Sir Wilfred Thesiger has long been considered the world’s greatest explorer.
Born in 1910, he went to Eton and Oxford before heading to the Middle East, where he remained for many years. He led various expeditions to map unknown areas, flew planes behind enemy lines in the Western Desert during the Second World War (which earned him a DSO) and lived with a tribe in the Arabian Peninsula for five years in the 1950s. His works, Arabian Sands, Desert, Marsh and Mountain and The Marsh Arabs, are considered classics by all explorers.
MEENAKSHI WADHWA

Born in India, Meenakshi Wadhwa grew up fascinated by rocks and minerals.
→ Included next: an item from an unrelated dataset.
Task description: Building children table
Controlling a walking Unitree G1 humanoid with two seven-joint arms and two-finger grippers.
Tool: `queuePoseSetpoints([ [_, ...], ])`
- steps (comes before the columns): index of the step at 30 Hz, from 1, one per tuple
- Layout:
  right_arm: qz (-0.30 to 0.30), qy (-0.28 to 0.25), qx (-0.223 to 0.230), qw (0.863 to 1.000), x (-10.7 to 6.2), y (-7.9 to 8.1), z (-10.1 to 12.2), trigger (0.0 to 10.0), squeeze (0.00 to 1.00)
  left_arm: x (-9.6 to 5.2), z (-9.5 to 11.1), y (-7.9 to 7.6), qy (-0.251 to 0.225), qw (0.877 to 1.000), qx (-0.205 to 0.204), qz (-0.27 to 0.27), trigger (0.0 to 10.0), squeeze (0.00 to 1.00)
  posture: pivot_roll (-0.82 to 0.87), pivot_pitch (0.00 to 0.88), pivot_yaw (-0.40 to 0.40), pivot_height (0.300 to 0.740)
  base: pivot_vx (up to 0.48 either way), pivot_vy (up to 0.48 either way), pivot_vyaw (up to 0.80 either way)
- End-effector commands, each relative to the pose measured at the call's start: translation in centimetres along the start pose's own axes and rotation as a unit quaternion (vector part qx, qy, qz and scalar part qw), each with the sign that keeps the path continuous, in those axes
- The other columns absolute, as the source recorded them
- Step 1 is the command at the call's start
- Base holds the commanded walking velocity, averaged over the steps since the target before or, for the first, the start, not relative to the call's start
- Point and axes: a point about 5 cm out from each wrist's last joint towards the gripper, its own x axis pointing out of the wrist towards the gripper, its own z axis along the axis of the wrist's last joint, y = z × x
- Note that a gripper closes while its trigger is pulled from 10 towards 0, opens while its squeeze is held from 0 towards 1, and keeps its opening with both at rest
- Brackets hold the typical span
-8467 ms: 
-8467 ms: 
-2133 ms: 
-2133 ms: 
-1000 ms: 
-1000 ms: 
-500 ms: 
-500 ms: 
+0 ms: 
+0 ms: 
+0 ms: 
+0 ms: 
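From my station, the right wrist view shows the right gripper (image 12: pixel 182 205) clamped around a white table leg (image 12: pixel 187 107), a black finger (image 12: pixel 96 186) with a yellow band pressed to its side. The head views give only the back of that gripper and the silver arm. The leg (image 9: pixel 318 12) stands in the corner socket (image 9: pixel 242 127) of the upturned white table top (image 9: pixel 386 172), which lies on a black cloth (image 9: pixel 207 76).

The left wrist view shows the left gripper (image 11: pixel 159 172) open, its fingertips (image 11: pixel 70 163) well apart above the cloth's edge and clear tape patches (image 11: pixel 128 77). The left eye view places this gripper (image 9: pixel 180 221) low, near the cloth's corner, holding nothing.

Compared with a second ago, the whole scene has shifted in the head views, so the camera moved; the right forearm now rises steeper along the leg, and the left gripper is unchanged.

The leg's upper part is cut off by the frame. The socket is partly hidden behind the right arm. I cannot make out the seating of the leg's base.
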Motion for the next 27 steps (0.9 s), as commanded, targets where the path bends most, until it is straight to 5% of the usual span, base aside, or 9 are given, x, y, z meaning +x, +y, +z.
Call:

After training in the US, she has become a leading planetary geologist – studying debris from space – and helps us to understand the world beyond Earth. She works with NASA and was honoured by the International Astronomical Union in 1999, when they named an asteroid after her, 8356 Wadhwa.
DAME JANE GOODALL DBE

Dame Jane Goodall first became entranced with Africa after she read The Jungle Book and Tarzan stories as a child. In 1957 she was picked to pioneer a study of chimpanzees in Gombe National Reserve, Tanzania.
This has taken five decades to date.
She is now the world’s leading primatologist and has altered our understanding of the species that shares 98% of our DNA. She is passionate about conservation. She has been awarded, among others, the prestigious Kyoto Prize from Japan and Messenger of Peace in 2002 by the UN.